D'autres affichent porte close la nuit, laissant dans le dénuement ceux pour qui l'hôpital est devenu le premier recours.

- Gérer la pénurie -

Leur nombre s'accroît à mesure qu'avancent les "déserts médicaux". Selon les définitions, entre 3,7 et 7,4 millions de personnes habitent une "zone sous-dense", où l'accès aux généralistes est limité à deux ou trois consultations par an.

Chez les spécialistes, les délais de rendez-vous se comptent parfois en mois. La faute au choix malthusien du "numerus clausus", supprimé l'an dernier après avoir asséché le vivier pendant un demi-siècle.

Désormais la démographie médicale recule, quand la population française augmente et vieillit. Un "creux" est attendu dans les prochaines années, qui serait comblé "à l'horizon 2030" grâce au relèvement des quotas d'étudiants admis par les universités.

En attendant il faudra gérer la pénurie. Les tentatives répétées pour encadrer la liberté d'installation des praticiens échouent immanquablement: trop conflictuel, pour un résultat incertain, la contrainte risquant d'agir comme un repoussoir.

Même rejet systématique pour l'obligation d'exercer quelques années dans un "désert" après dix ans d'études. Une proposition vécue comme une provocation par des internes déjà pressurés bien au-delà du maximum légal de 48 heures hebdomadaires et sans qui l'hôpital s'écroulerait.

Avec la campagne présidentielle ressurgit aussi l'idée de "débureaucratiser" les établissements publics, reprise en choeur par trois des favoris de droite et d'extrême droite - Valérie Pécresse, Marine Le Pen et Eric Zemmour - à grand renfort de chiffres erronés: loin des 30% à 35% avancés à la volée, les postes administratifs ne représentent que 10% du million de salariés du secteur, contre 13% dans le privé.

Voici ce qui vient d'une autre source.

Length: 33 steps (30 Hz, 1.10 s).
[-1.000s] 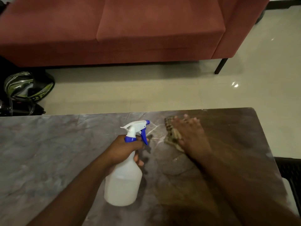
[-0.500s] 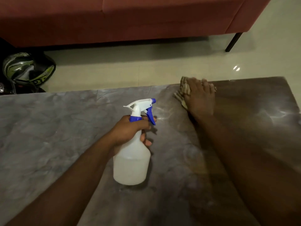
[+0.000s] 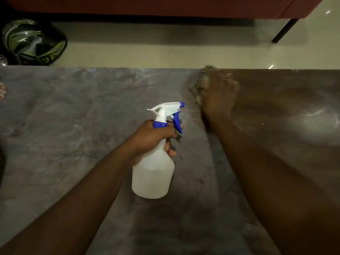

A gauche, Jean-Luc Mélenchon et Yannick Jadot, promettent 100.000 soignants supplémentaires et de nouvelles hausses de salaires, mais la facture du "Ségur", financée à crédit, ne laisse pas de marge de manoeuvre budgétaire, sauf à plomber un peu plus le déficit de la Sécu.

Reste la piste du partage de tâches, qui consiste à élargir les compétences des infirmiers, kinés et autres paramédicaux pour alléger le fardeau des médecins. Mais ces derniers freinent toute évolution, rechignant à échanger leur pouvoir - et l'argent qui va avec - contre ce temps qui leur manque si cruellement.